Ma anche Arabia Saudita (sponsor dei colloqui di pace a Gedda che falliscono ripetutamente, ndr), Turchia e Qatar partecipano a vari livelli alla guerra in cerca di una loro fetta di controllo su miniere d’oro, altre risorse e influenza sull’area.

L'Occidente è totalmente fuori dalla mischia. Se questo significasse solo evitare di aggiungere attori negativi al conflitto sarebbe un bene. In realtà l’assenza totale dell’ Europa e i timidi tentativi degli Usa, comportano un abbandono definito del Sudan al suo destino, e a far finta che una simile crisi non esista, si rischia grosso.

Intanto perché il pericolo allargamento è realistico, con troppi paesi, nell’area e fuori, interessati e coinvolti.

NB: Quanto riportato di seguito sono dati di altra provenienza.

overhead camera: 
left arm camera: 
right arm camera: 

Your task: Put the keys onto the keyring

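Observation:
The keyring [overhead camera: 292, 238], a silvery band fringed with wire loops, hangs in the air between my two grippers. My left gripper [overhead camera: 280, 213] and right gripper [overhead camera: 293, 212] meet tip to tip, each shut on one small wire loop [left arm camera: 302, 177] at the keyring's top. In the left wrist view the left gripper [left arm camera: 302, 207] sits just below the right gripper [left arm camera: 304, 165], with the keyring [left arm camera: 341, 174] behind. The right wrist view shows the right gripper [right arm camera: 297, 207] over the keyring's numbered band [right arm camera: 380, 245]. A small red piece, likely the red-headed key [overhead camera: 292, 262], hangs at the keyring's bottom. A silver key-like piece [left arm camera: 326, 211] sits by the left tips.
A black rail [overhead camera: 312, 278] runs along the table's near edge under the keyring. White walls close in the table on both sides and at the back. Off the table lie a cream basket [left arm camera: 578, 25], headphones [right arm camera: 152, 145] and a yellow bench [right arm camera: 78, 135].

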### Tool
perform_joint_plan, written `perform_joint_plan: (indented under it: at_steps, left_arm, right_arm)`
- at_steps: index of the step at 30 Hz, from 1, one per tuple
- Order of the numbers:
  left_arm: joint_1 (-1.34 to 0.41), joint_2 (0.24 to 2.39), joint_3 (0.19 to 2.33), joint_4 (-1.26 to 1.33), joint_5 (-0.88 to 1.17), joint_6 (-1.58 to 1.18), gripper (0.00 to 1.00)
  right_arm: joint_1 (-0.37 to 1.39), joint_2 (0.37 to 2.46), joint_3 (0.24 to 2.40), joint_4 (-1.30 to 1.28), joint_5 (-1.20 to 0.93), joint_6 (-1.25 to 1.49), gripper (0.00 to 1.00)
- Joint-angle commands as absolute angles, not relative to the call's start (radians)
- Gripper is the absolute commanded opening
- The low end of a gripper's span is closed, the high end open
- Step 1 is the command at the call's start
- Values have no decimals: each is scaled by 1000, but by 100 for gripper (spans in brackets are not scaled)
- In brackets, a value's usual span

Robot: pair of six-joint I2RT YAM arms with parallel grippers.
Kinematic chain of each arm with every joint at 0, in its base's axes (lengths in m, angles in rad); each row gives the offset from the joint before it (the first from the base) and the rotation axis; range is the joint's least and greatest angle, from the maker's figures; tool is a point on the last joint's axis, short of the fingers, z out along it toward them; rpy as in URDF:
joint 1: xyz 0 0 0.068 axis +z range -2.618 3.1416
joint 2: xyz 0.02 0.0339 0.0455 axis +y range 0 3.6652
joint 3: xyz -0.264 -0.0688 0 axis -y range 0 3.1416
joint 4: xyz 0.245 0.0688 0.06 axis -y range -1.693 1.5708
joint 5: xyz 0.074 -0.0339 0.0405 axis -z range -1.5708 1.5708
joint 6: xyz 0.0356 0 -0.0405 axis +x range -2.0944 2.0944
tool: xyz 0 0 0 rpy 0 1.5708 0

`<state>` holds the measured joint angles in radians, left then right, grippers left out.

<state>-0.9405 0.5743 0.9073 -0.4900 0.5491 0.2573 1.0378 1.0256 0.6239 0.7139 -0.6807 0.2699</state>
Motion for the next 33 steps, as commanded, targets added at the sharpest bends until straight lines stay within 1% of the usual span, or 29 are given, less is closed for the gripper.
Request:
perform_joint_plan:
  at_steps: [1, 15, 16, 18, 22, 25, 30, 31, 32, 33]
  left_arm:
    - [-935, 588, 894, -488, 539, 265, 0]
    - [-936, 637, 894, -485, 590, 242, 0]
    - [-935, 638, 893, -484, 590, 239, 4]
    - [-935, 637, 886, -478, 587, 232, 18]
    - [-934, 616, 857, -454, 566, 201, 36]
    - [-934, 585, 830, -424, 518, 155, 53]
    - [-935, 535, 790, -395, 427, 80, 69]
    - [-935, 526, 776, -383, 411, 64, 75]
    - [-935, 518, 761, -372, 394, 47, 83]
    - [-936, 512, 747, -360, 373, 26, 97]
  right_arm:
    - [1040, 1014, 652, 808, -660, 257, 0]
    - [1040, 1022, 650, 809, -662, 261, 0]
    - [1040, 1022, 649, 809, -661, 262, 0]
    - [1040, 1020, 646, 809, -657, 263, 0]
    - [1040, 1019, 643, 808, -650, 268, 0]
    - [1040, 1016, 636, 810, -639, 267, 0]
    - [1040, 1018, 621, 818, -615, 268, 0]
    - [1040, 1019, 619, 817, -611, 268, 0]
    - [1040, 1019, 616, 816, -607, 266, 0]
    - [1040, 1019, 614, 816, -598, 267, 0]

Poi perché il Sudan, con i suoi 800 chilometri circa di costa sul Mar Rosso, se, come ormai appare irreversibilmente da mesi, giungesse a una implosione e a una perpetuazione del conflitto, farebbe sentire le sue mefitiche conseguenze sul Canale di Suez, un'arteria chiave del commercio globale.

Il continente africano è ancora caratterizzato da un numero significativo di conflitti ma ciò che rende diverso il Sudan, come riporta l’Economist, è la potenzialità di diffusione del caos al di fuori del suo territorio.

Ha confini porosi con sette stati fragili, che rappresentano il 21 per cento della massa terrestre africana dove vivono circa 300 milioni di persone: l’arrivo così massiccio di profughi sta già destabilizzando un’area enorme. Sebbene chi fugge resti nella stragrande maggioranza in Africa, c’è chi prefigura un esodo massiccio verso l’Europa stile crisi siriana del 2014-2015 nei prossimi mesi: già il 60 percento delle persone nei campi di Calais, sulla sponda meridionale della Manica, sono sudanesi.